May 08, 2024 Tinggalkan pesan

Pot terak adalah tempat penyadapan besi dan terak. Lokasi penyadapan tanur sembur modern dilengkapi dengan senapan lumpur (mesin penyumbat), mesin penyadap, saluran ayun, derek, tangki besi cair, tangki terak, dan peralatan lainnya. Senapan lumpur awalnya pneumatik, tetapi kemudian diubah menjadi elektrik. Pada tahun 1970-an, senapan lumpur hidrolik digunakan, yang berukuran kecil, daya dorong besar, tahan lama, dan mudah dirawat. Ada dua jenis mesin penyadap: elektrik dan pneumatik. Setelah besi cair dari tanur sembur mengalir ke tangki besi cair, besi cair tersebut dikirim ke pabrik pembuatan baja dengan kereta api. Tanur sembur di atas 2.000 meter menggunakan 150-600 ton tangki besi cair (mobil pencampur besi tipe torpedo), dan 2-3 tangki disadap setiap kali. Sudut kemiringan palung besi berayun adalah 1 derajat ~4 derajat, dan sudut kemiringan palung terak berayun adalah 3 derajat ~6 derajat. Terak tanur sembur modern diproduksi dengan menyiram terak air di depan tanur atau menyiapkan lubang terak kering (lihat penggunaan terak tanur sembur).

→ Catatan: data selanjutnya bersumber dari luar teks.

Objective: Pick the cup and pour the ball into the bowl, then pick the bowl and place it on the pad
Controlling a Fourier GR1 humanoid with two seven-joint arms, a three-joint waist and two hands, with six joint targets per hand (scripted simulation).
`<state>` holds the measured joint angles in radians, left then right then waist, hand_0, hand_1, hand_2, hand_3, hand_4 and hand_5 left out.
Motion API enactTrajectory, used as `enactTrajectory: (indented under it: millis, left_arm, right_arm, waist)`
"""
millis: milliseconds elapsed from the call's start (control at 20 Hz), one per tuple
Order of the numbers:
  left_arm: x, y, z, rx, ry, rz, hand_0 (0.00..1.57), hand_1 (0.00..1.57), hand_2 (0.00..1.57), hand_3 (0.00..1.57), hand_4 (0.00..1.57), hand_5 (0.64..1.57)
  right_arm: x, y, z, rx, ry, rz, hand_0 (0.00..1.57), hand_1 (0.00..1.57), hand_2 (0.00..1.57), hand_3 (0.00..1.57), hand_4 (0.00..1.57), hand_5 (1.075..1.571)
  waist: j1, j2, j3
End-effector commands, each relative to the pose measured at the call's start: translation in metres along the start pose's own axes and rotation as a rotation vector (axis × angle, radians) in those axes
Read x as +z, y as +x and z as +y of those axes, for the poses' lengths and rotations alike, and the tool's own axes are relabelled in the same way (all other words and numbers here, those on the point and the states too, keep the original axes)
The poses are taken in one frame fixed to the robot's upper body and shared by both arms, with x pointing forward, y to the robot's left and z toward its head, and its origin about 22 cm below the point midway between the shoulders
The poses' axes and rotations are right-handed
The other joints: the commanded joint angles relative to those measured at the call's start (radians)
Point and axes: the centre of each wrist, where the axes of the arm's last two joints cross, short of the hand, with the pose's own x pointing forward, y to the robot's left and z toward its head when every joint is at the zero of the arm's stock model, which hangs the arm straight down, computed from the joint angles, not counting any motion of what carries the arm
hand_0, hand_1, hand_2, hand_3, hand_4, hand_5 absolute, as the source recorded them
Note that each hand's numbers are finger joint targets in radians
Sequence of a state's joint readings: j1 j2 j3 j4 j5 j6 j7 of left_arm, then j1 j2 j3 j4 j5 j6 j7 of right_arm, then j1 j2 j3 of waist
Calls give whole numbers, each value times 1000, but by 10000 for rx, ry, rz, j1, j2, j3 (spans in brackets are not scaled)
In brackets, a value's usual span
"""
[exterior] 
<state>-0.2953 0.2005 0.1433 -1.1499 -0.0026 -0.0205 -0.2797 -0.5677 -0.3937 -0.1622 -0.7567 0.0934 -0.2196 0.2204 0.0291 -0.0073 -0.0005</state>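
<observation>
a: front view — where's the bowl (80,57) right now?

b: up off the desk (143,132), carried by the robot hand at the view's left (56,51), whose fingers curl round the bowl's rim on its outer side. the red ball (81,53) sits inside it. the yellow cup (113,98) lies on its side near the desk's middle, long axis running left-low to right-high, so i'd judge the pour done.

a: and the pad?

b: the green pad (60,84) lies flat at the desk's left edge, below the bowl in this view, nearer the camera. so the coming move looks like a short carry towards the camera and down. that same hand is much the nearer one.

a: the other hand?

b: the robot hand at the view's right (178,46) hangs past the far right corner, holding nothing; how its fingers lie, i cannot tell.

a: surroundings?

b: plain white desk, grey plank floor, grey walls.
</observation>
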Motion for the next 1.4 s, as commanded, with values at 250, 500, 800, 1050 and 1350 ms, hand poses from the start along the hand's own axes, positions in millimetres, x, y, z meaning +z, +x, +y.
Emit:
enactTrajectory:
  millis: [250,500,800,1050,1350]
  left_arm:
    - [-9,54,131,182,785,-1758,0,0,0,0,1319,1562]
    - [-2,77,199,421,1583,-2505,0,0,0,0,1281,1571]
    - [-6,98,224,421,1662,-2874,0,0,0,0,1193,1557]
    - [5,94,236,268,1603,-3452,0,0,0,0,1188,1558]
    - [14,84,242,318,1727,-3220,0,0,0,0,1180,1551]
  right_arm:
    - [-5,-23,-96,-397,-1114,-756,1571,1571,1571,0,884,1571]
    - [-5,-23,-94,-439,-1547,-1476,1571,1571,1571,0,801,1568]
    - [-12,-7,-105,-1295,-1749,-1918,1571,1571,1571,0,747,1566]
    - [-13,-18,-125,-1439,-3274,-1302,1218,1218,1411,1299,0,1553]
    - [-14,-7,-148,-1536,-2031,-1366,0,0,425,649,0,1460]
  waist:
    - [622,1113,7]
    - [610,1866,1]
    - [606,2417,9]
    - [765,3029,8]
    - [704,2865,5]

Lokasi penyadapan dipenuhi asap dan debu saat menyadap besi. Setelah tahun 1970-an, kipas angin buang dan filter kantong sebagian besar digunakan. Setelah timbal dan seng dipulihkan, debu tanur dapat digunakan sebagai bahan baku untuk sintering atau peletan. Beberapa tanur sembur juga dilengkapi dengan mesin besi tuang, yang merupakan tipe rol dan tipe roda tetap. Kapasitas besi tuang umumnya 200~300 ton/jam.